NEW ORLEANS — The U.S. Supreme Court ended a vestige of Jim Crow in April when it ruled Louisiana's split jury verdicts were unconstitutional.
But about 1,600 inmates convicted on split jury verdicts still can't get a new trial. They had already extinguished their appeals and it’s unclear if the Supreme Court’s landmark ruling in Ramos v. Louisiana can be applied to them retroactively.
Some cases were still in their original appeal process, and those defendants are generally being granted new trials under the Ramos ruling.
Two of the highest profile cases involve very similar circumstances: Cardell Hayes shot former NFL star Will Smith in April 2016; Ronald Gasser shot former NFL star Joe McKnight to death in December 2016. Both were convicted of manslaughter on 10-2 jury votes.
Hayes filed an appeal for a new trial within days of the Ramos ruling. Gasser later did the same. But Gasser has been granted a new trial already, and Hayes is still waiting.
Shondrell Perrilloux, president of the NAACP chapter in St. John the Baptist Parish, is concerned that racial inequities are again at play.
“We must look at this very carefully, people. He is a white Caucasian who had no issues with getting his appeal remanded and vacated back to the district court,” she said.
But it's not that simple.
“It has nothing to do with race,” said Gasser’s appellate attorney, Dane Ciolino. “It has everything to do with timing.”

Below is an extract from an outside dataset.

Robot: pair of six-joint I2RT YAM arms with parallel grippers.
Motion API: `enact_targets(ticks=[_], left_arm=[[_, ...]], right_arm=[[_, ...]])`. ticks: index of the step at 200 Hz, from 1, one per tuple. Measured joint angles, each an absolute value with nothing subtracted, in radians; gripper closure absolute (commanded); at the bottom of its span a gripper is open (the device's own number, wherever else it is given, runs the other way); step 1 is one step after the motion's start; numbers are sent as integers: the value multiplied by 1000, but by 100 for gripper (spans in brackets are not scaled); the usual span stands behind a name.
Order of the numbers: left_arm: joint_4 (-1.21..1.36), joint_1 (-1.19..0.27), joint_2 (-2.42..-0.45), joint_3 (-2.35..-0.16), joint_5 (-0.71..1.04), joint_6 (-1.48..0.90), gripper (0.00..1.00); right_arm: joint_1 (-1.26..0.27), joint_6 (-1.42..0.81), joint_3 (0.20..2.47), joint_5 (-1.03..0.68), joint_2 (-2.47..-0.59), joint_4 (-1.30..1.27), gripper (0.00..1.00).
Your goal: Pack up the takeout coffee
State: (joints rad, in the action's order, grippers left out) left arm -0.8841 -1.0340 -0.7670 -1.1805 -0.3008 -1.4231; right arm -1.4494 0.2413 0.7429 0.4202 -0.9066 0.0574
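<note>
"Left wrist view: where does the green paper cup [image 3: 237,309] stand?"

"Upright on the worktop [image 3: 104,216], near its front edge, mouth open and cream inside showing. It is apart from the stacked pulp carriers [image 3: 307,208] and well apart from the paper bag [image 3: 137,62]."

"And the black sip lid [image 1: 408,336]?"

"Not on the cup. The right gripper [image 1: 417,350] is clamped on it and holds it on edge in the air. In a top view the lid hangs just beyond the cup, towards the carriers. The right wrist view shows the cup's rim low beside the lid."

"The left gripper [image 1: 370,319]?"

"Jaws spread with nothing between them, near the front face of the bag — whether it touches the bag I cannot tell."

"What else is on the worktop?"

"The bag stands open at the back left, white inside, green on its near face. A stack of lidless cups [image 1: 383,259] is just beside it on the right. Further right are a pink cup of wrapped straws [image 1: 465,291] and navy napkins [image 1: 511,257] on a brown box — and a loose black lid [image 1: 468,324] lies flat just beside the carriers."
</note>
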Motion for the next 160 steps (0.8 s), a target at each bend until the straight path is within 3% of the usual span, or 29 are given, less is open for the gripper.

Hayes' appellate attorney, Eric Santana, agrees. He said Hayes was simply at a different stage of the appeals process, having already had his appeal for a new trial rejected by the Louisiana Supreme Court before the Ramos decision struck down non-unanimous jury verdicts.

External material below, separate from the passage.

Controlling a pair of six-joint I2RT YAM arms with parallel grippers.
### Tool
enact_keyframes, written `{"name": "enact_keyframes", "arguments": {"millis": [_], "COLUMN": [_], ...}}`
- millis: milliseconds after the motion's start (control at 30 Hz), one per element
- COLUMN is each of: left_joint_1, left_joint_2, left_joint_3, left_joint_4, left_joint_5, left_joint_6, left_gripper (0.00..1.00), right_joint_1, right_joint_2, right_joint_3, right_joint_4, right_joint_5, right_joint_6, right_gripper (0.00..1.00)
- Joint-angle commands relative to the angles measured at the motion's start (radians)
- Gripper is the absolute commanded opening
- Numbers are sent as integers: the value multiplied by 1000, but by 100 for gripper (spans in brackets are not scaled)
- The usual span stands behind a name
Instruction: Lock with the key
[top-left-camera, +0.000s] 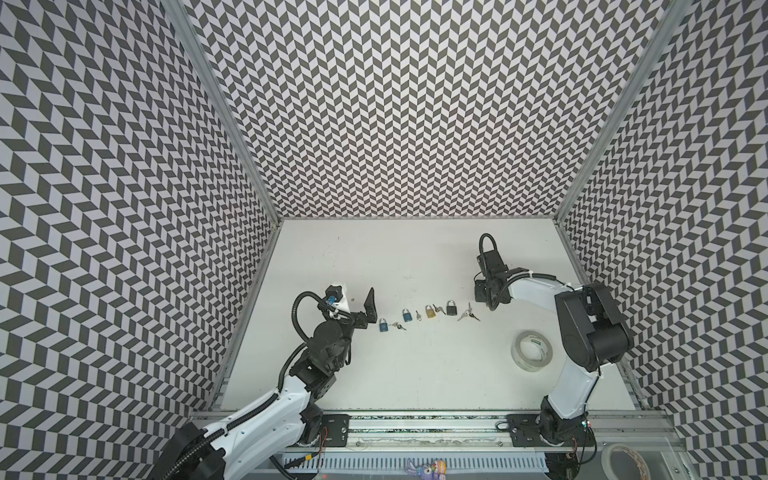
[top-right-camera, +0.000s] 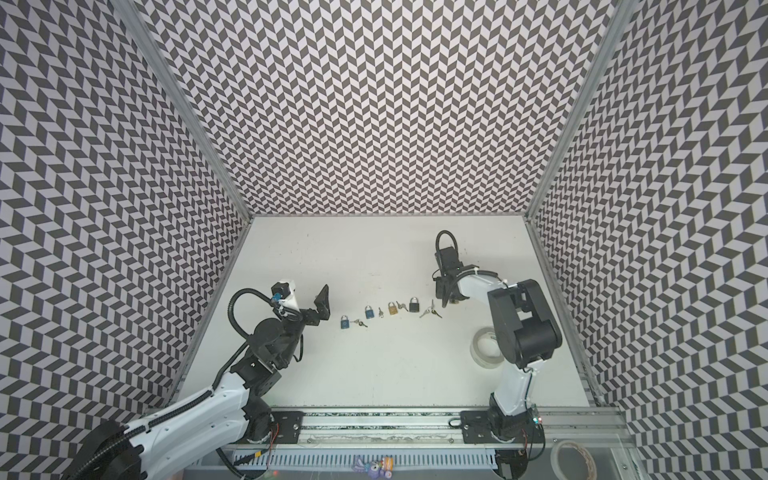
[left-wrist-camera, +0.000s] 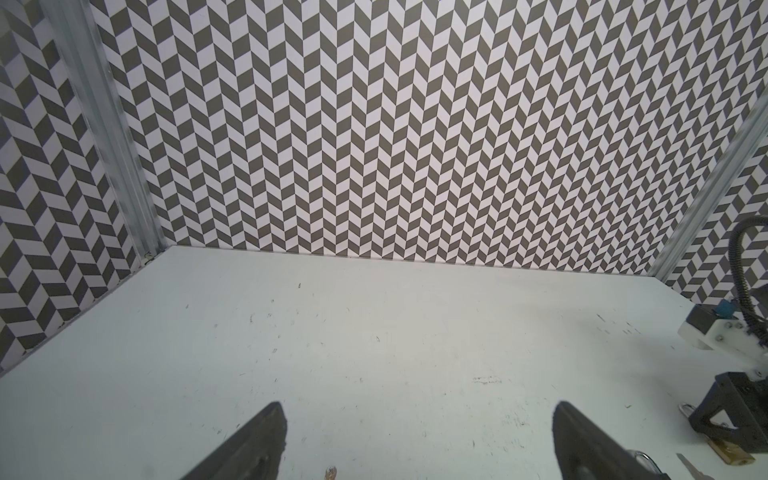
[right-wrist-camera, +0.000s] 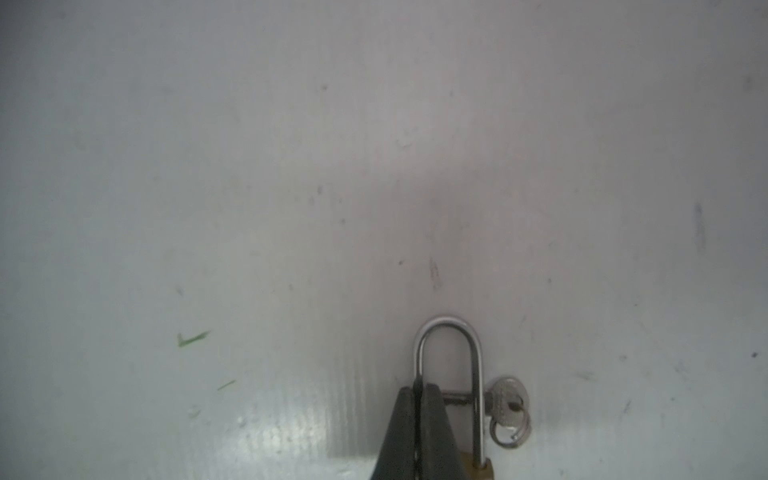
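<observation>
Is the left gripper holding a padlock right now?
No, the left gripper stands wide open in its wrist view, with table showing between the fingers.

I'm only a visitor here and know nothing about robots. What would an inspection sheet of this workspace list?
Surface: white table, scuffed, with small dark marks.
Job's things: blue padlock, second blue padlock, brass padlock and black padlock in a row, keys beside each; a long-shackled lock with its key at the right gripper.
Clutter: tape roll on the table's right side.
Grippers: left gripper open, holding nothing; right gripper shut, tips at the long shackle, grip unclear.
Cables: black hoses loop at both wrists.
Surroundings: chevron walls on three sides; front rail; beyond it, another tape roll and a purple toy.
</observation>
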Motion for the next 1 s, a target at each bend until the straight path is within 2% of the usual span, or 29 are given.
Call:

So, now he must wait for his last direct-appeal option, the U.S. Supreme Court. The high court is scheduled to consider Hayes’ case on Sept. 29, Santana said.

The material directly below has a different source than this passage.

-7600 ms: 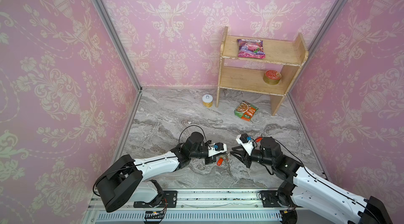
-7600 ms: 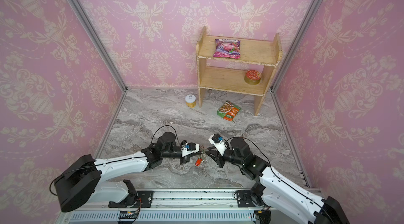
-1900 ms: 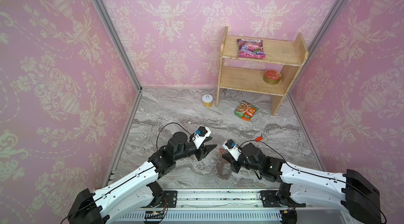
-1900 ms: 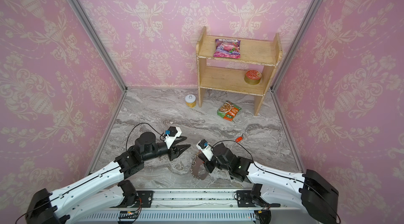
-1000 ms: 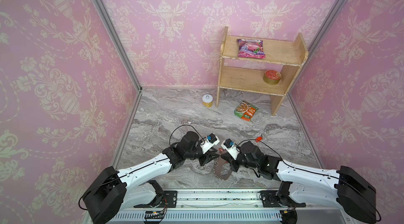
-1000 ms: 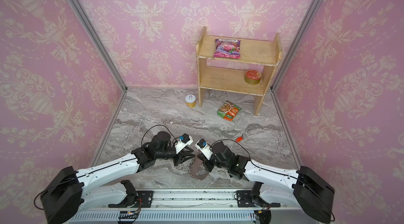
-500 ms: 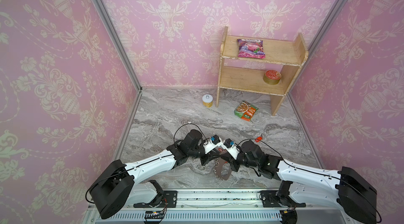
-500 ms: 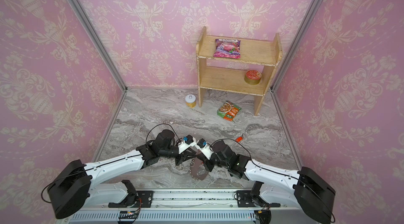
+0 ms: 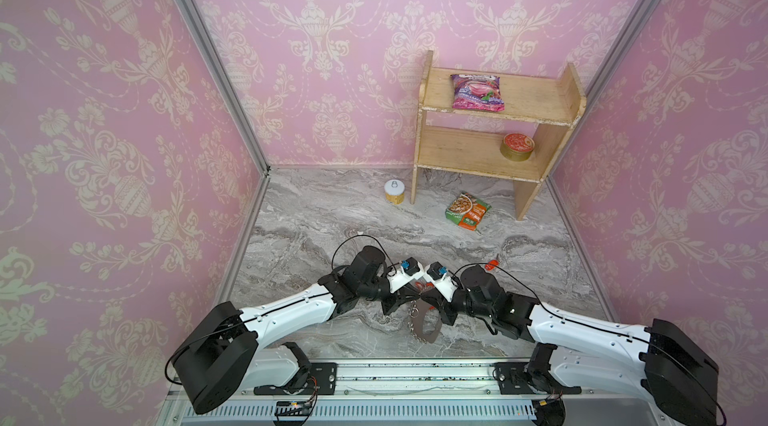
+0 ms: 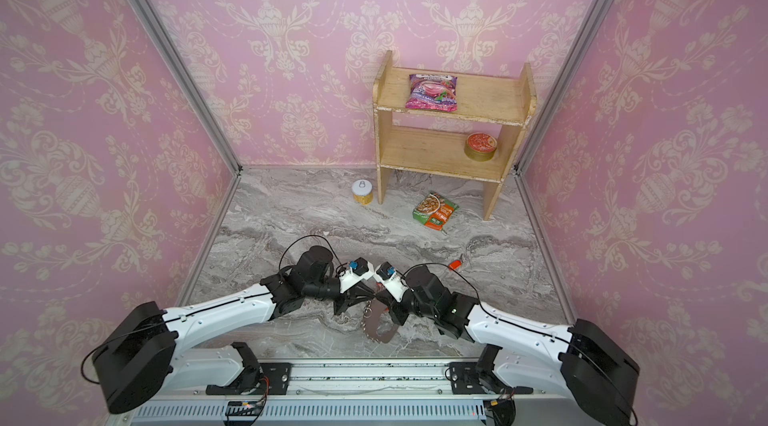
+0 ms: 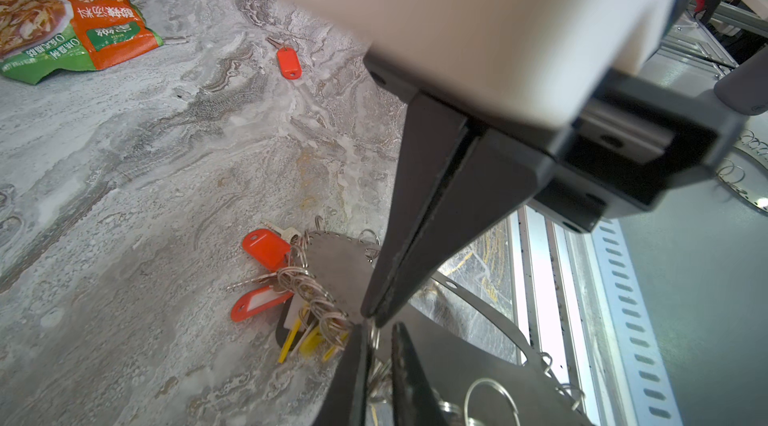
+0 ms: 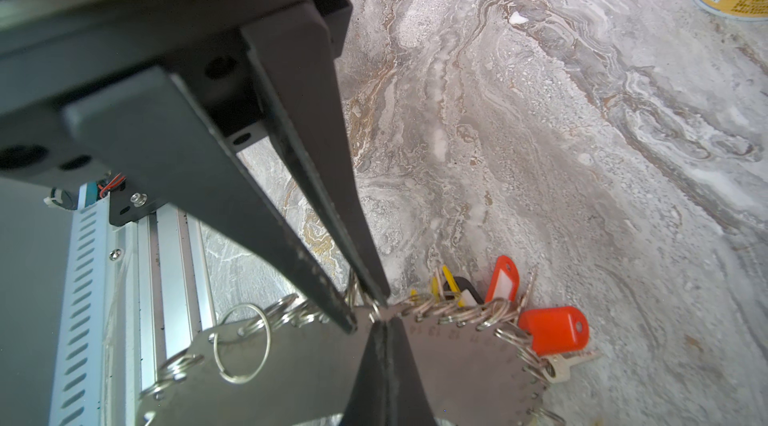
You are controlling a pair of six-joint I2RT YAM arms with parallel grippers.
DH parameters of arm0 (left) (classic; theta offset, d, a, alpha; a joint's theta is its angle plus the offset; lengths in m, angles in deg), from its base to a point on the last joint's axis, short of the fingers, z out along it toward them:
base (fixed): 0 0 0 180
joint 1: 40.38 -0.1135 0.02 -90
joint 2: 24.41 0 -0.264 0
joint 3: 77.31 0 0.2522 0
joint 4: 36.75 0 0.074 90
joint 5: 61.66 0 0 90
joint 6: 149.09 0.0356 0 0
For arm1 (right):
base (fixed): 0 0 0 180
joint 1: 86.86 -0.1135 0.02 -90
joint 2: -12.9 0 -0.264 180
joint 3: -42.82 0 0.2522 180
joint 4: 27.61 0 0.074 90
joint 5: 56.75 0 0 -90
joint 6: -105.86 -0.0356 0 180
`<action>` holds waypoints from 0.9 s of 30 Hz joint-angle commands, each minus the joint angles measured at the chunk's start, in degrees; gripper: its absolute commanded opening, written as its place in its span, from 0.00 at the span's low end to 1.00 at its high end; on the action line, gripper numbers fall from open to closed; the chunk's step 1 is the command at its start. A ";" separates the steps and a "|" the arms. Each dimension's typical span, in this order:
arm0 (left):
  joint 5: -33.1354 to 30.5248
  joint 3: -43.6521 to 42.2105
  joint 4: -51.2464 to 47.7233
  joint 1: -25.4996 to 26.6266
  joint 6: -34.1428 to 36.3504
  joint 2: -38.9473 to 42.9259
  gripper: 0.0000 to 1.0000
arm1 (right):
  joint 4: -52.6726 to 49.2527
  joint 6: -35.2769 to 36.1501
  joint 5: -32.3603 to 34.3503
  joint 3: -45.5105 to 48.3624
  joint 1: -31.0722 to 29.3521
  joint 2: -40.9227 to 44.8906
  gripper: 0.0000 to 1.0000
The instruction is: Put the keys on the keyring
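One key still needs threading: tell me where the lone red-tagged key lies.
In both top views the lone red-tagged key lies right of centre, just beyond the right arm, nearer than the green-orange packet.

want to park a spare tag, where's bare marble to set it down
Free: the marble between the can, the snack packet and the left gripper; the stretch from the loose red-tagged key to the right-hand wall. Crowded: front centre, where it and the right gripper meet on the keyring and its keys.

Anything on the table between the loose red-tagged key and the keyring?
No: the left wrist view shows only bare marble tabletop between the loose red-tagged key and the keyring.
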 commanded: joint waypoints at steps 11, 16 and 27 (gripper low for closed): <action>0.45 1.07 -1.80 0.37 1.42 -2.13 0.23 | 2.48 0.85 -1.49 -1.42 0.15 2.42 0.00; -1.69 1.07 -1.69 0.33 1.32 -2.34 0.19 | 2.61 0.95 -2.30 -1.48 0.09 2.29 0.00; -0.58 -0.08 0.38 -0.47 0.96 -1.16 0.31 | 2.40 1.14 -2.52 -1.15 0.16 3.10 0.00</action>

But there is a larger question: What happens to those who had already exhausted their appeals before the Ramos decision? They, too, have to wait on the U.S. Supreme Court, as it is scheduled this fall to consider whether Ramos can be applied retroactively to a 2006 case out of Baton Rouge.
Perrilloux said the NAACP and other racial justice groups want to draw attention to that effort and advocate for new trials for anyone convicted by a split jury.
That includes Corey Miller, the rapper known as C-Murder, who was convicted of murdering a fan at a Harvey nightclub in 2002.
Some of the witnesses have recanted their testimony against Miller. Kim Kardashian West brought renewed, international attention to Miller's case this summer by tweeting about the case to her 66.6 million followers and calling for a new trial.
Miller is the brother of Percy Miller, the music mogul and sports agent known as Master P.
Perrilloux said she is working to help Miller and also Errol Victor, a minister convicted along with his wife Tonya of killing her 8-year-old son in 2014. The couple’s son Emmanuel Victor joined Perrilloux at a Friday news conference and called for a full acquittal for his parents.
“I'm here before you today simply to petition and demand a judgment of acquittal on behalf of my father, minister, pastor, Rev. Errol Victor Sr. and my mom,” he said, likening the opportunity following the Ramos decision to the biblical Israelites crossing the Red Sea to escape the pursuing Egyptians before the sea crashed down on the pharaoh and his army. “The miracle was done. The sea has parted. We are only to go forward, and those with hardened hearts that seek to oppose will meet their fate.”
Attorney Mike Brandner says the Ramos ruling definitely should be applied retroactively.
“Ultimately this is a equal protection action and it's an equal protection argument to where they're saying, look, we have to apply it equally across the board,” he said.
He noted that the Louisiana Supreme Court has repeatedly used a 1989 U.S. Supreme Court decision in Teague v. Lane to deny new trials based on racial bias. But he said that Louisiana Chief Justice Bernette Joshua Johnson has written extensive dissents arguing that the state’s history of discrimination should be considered in granting new trials.
“Justice Johnson has provided us with an alternative that makes 100 percent sense based upon the history of Louisiana, if you will,” Brandner said.
In addition to handling Hayes’ appeal, Santana represents several defendants who have exhausted their appeals and is hoping the Supreme Court will grant a new trial to Thedrick Edwards, the man convicted in the 2006 case.
“In my opinion it’s not fair if a law that would have applied if it came down earlier is not applied across the board,” Santana said. “It should be applied to everyone who was convicted on a non-unanimous verdict.”